Department of Oncology and Southwest Cancer Centre, Southwest Hospital, Third Military Medical University (Army Medical University), Chongqing, 400038, China.
Radiation Treatment Centre, Southwest Hospital, Third Military Medical University (Army Medical University), Chongqing, 400038, China.
Cell Mol Life Sci. 2023 Aug 8;80(9):242. doi: 10.1007/s00018-023-04891-9.
Radiotherapy resistance is a major obstacle to nasopharyngeal carcinoma (NPC) therapy and contributes to tumour recurrence and metastasis. Lipid metabolism is a key regulatory mechanism in cancer biology; however, its role in NPC radiotherapy resistance remains unclear. In this study, we identified hypoxia-inducible lipid droplet-associated protein (HILPDA) as a newly discovered regulator of radioresistance that induces not only lipid droplet (LD) formation but also intracellular lipid remodelling, notably changing mitochondrial cardiolipin (CL) levels. Additionally, we found that the upregulation of CL promotes mitophagy in response to irradiation exposure. Mechanistically, HILPDA inhibits PINK1-mediated CLS1 ubiquitination and degradation. The combination of a mitophagy inhibitor and irradiation significantly increases the radiosensitivity of NPC cells. Human cancer-derived data confirmed that the HILPDA-CLS1 pathway promotes NPC radioresistance. Collectively, these findings suggest that HILPDA plays a critical role in promoting NPC radioresistance and might be targeted to overcome radiotherapeutic resistance in NPC patients in the clinic.
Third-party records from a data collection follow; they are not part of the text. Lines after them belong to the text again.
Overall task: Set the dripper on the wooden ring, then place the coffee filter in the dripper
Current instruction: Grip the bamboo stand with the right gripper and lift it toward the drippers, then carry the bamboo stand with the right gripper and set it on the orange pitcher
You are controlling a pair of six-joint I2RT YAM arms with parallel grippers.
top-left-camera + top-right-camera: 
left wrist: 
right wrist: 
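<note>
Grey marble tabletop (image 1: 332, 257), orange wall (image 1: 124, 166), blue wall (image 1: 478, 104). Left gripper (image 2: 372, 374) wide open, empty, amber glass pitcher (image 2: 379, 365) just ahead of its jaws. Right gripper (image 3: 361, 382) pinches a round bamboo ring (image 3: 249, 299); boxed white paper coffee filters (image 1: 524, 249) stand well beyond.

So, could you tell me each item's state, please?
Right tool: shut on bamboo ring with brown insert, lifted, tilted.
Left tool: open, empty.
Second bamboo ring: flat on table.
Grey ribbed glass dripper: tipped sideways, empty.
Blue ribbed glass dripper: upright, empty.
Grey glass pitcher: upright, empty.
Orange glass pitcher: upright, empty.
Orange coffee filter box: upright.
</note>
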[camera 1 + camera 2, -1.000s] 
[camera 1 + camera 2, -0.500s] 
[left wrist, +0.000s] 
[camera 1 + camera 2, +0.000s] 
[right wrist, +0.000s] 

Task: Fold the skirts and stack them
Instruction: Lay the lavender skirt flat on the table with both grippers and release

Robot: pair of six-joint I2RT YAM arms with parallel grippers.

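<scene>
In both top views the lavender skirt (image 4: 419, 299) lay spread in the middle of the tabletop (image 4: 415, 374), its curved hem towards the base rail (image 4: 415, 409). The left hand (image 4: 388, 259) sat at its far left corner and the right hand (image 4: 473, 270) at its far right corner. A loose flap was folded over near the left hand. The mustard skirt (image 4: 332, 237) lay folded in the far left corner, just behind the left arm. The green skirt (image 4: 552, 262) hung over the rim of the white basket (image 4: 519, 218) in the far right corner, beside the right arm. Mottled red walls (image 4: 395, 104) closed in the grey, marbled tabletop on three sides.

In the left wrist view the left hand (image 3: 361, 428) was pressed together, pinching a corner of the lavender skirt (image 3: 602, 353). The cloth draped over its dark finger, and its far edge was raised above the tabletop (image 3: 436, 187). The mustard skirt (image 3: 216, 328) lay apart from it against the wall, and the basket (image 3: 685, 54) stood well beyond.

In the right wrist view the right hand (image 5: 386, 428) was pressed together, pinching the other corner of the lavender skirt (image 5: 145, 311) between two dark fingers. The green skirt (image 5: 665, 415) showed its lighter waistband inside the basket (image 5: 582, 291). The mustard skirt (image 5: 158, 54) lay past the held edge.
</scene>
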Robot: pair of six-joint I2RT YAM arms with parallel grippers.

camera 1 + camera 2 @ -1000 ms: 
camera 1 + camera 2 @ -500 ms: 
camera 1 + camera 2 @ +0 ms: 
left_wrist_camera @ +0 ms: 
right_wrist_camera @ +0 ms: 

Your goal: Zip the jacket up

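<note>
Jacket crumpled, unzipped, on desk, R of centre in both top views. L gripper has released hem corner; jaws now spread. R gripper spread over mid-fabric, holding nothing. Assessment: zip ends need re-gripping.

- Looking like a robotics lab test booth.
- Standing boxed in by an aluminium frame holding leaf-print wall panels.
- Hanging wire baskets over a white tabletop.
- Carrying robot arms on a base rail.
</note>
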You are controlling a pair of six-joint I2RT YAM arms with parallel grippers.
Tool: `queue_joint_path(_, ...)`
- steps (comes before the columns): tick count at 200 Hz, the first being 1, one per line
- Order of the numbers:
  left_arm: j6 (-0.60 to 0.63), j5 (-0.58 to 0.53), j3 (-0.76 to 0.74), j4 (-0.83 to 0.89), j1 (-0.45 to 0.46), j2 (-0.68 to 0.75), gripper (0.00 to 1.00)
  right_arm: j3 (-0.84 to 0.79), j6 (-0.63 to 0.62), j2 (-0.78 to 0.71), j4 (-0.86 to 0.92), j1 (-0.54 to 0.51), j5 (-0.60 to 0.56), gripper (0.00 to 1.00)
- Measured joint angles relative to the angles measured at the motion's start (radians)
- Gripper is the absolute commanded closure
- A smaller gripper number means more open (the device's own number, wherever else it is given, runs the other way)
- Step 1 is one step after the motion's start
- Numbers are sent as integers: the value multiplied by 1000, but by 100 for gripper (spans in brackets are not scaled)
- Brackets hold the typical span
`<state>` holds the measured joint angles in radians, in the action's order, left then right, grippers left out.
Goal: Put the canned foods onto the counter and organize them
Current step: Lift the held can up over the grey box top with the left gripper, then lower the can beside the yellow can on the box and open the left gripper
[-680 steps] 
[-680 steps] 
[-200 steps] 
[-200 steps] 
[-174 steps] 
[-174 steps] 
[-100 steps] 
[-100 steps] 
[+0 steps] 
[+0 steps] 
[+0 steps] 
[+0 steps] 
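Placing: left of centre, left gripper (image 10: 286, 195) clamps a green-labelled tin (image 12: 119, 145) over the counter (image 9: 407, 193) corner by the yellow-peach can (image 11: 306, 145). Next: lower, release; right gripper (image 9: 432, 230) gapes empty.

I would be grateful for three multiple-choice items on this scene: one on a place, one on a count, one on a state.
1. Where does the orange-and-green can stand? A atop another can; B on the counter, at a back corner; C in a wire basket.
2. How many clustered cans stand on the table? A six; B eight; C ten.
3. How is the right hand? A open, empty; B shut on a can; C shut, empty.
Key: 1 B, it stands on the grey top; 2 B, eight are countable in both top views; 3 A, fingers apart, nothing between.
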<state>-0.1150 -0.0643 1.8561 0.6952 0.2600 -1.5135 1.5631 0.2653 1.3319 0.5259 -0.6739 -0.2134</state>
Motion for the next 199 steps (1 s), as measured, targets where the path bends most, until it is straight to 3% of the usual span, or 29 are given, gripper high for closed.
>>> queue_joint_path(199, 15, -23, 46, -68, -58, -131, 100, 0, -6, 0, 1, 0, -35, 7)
放射抵抗是鼻咽癌(NPC)治疗的主要障碍,导致肿瘤复发和转移。脂质代谢是癌症生物学中的一个关键调节机制;然而,其在 NPC 放射抵抗中的作用尚不清楚。在本研究中,我们确定了缺氧诱导的脂滴相关蛋白(HILPDA)是一种新发现的放射抵抗调节剂,它不仅诱导脂滴(LD)形成,还诱导细胞内脂质重塑,特别是改变线粒体心磷脂(CL)水平。此外,我们发现 CL 的上调促进了对辐照暴露的线粒体自噬。在机制上,HILPDA 抑制了 PINK1 介导的 CLS1 泛素化和降解。用线粒体自噬抑制剂和辐照的联合处理显著增加了 NPC 细胞的放射敏感性。源自人类癌症的数据证实,HILPDA-CLS1 途径促进 NPC 的放射抵抗。总之,这些发现表明 HILPDA 在促进 NPC 放射抵抗中起着关键作用,并且可能成为克服 NPC 患者放射治疗抵抗的靶点。